И Зуев подумал, что разговор только начался. Видимо, решила добиться от него чего-то вразумительного. Ну что ей сказать? И сын поднял глаза и таким беспомощным взглядом посмотрел на нее, что Степановна вдруг отвела взгляд первая и губа у нее задрожала. Ему стало жаль мать.
Петр Карпович Зуев подумал, что хотя бы ради матери надо наконец выяснить свои отношения с Зойкой.
«Да и какие, собственно говоря, отношения? — спросил он себя. — Ну, друзья детства, увлечение школьных лет. А какое мне дело, что с ней случилось после? Мало ли как разошлись за время войны… пути-дорожки миллионов людей. Вон семьи рушатся, люди никак себя не найдут. А мне-то что?..»

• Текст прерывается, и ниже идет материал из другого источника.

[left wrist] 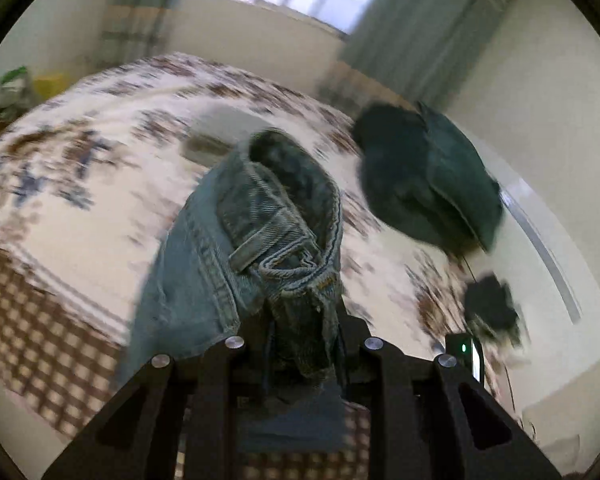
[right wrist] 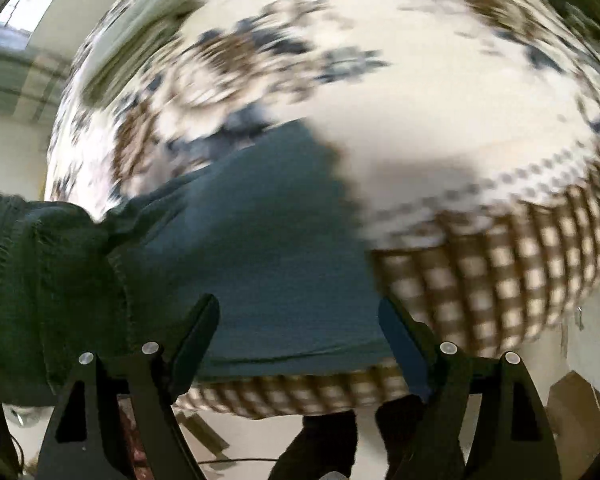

Но как он ни успокаивал себя, он все же понимал, что встретиться надо, поговорить по душам надо. И не для нее, и даже не для себя. Нет, не для себя. Нет! Скорее всего это нужно было для окончательного выяснения чего-то такого, без чего нет будущего, нет и не может быть спокойной жизни. Да, уже наступал тот возраст, когда человек ищет пристанища и устойчивого бытия. И «спокойной» семейной жизни. Но она все еще была как будто за горами, в дымке неясного будущего. А в нем говорил солдат, который, вернувшись в дом родной, хочет во всем навести порядок: установить, в кого он имеет право бросить камнем, а кого взять с собой в дальний путь. Без этого — он понимал это хорошо — он не может честно жить дальше.
Да и в Москве от него ждут решений. Инночка Башкирцева ни в чем не упрекала и даже больше — не допытывалась. Но у людей таких, как Петр Зуев, ничего и не требуется выпытывать. Он знал, что разберется и сам расскажет. Но разобраться было не так просто. Закружили районные дела. А потом, идти для серьезного разговора к Зойке надо после того, как узнает о ней все. Ведь у него на руках оставался Зойкин дневник — вторая тетрадь, так и не прочитанная им осенью у Евсеевны.
Он искоса поглядывал на этот дневничок, стоявший на самодельной полочке. Там лежали книги и журналы, присланные по абонементу из Москвы, уставы и наставления, и этот био-агро-ерш. Змеиная чешуя переплета, вызвавшая еще тогда, осенью, его отчуждение, холодно поблескивала.
Больше тянуть нельзя. Он понимал это и в выходной окончательно решил расквитаться со всякими эрзацтайнами, а затем сходить на другой конец поселка, чтобы раз навсегда разрубить этот гордиев узел.
Словом, расквитаться с прошлым.
Мать, его дорогая маманька, видимо, чутко понимала, что происходит с сыном. Как только он выставил Сашку из дому, она, многозначительно взглянув ему в глаза, спросила тихо:
— Ждешь кого?
Когда же он отрицательно мотнул головой, подошла к нему ближе и, положив руку ему на плечо, сказала еще тише:
— Да не мучайся ты, бедняга. Что ты все думаешь, все думаешь? Ведь нельзя же так.
Сын склонил к матери голову и, ласкаясь, потирая шершавой щекой ее плечо, заговорил, не поднимая головы:
— Да я не мучаюсь, маманька. Я просто размышляю.
— Ох, не говори. Разве ж я не вижу. Думает, думает, да ничего не надумает. Решайся на что-нибудь одно.
— Вот это правильно, — сказал сын. — Правильно, маманя. Что-нибудь надо одно.
И, шагнув в сторону от матери, он подошел к полочке взял с нее две общие тетради и сел к столу.
По заведенному обычаю, как только сын садился за книги или конспекты, мать сразу удалялась, оставляя его одного.